→ **WORK REQUIRED**
When a line of the entries contains "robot", please list that line.

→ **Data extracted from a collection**
☆ ☆ ☆ ☆ ☆ ☆ ☆

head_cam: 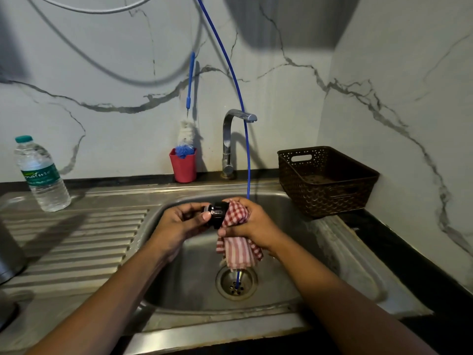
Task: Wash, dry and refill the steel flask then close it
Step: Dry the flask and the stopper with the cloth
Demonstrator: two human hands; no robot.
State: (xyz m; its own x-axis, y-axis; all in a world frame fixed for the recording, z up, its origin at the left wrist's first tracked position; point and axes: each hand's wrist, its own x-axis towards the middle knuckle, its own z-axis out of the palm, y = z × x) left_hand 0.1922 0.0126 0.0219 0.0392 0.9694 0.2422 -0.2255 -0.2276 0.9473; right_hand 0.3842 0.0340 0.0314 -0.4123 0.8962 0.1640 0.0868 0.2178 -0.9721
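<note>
Black cap [216, 213], one cloth [236, 248], two hands [183, 222] [257, 222].

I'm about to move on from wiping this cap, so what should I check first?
1. Black cap held in left hand: ok.
2. Checked cloth gripped by right hand, against the cap: ok.
3. Cap fully dry: cannot tell.
4. Tap not running: ok.
5. Water bottle upright, capped, on the drainboard: ok.
6. Steel flask at hand: cannot tell; only a steel shape at the left edge.
</note>
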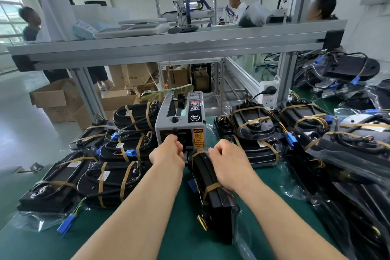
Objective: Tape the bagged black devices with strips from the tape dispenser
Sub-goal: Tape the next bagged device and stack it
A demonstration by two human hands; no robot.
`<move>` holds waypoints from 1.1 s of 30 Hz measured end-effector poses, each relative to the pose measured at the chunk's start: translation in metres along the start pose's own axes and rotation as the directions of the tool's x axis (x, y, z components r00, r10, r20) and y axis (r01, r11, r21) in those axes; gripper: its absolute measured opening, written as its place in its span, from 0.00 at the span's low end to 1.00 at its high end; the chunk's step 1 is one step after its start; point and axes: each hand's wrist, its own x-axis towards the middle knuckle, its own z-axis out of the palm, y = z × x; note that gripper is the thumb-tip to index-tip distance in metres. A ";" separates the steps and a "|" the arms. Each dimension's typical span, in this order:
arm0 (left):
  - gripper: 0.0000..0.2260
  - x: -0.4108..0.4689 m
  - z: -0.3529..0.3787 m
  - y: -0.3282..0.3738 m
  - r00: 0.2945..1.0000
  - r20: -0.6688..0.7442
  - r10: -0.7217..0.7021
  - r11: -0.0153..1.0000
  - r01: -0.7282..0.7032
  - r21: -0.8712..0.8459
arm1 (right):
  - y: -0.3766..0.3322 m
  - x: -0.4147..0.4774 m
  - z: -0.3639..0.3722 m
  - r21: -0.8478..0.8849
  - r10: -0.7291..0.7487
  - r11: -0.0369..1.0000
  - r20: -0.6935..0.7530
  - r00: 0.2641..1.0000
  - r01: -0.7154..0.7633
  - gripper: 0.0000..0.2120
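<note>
A grey tape dispenser (181,120) stands at the middle of the green table. My left hand (168,152) reaches to its front slot with fingers curled, pinching at the outlet; no strip of tape is plainly visible there. In front of the dispenser a bagged black device (211,188) stands on its edge, with brown tape bands around it. My right hand (228,160) grips the top of this device, fingers curled over the bag near the upper tape band.
Taped bagged devices (109,181) lie stacked at the left, and more (255,129) are piled at the right, with blue connectors and loose wires. An aluminium shelf frame (168,48) spans overhead. A power strip (269,95) sits behind. Cardboard boxes (54,101) and other people stand beyond.
</note>
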 end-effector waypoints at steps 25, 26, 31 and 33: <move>0.09 -0.045 -0.033 0.004 0.722 0.684 0.104 0.565 -0.609 0.557 | 0.001 0.000 0.000 0.071 -0.002 0.997 0.000 1.000 0.002 0.14; 0.10 -0.044 -0.033 0.003 0.717 0.688 0.113 0.555 -0.620 0.555 | 0.002 0.000 -0.001 0.069 -0.005 0.998 -0.003 1.000 0.006 0.14; 0.12 -0.038 -0.031 0.003 0.701 0.698 0.143 0.494 -0.662 0.564 | 0.002 -0.002 -0.002 0.048 -0.024 0.999 -0.017 1.000 0.025 0.13; 0.12 -0.037 -0.031 0.002 0.698 0.701 0.146 0.490 -0.666 0.562 | 0.002 -0.002 -0.002 0.047 -0.026 0.999 -0.018 1.000 0.026 0.13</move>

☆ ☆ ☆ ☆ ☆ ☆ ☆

→ **WRITTEN ANSWER**
Demonstrator: two human hands; no robot.
A demonstration by two human hands; no robot.

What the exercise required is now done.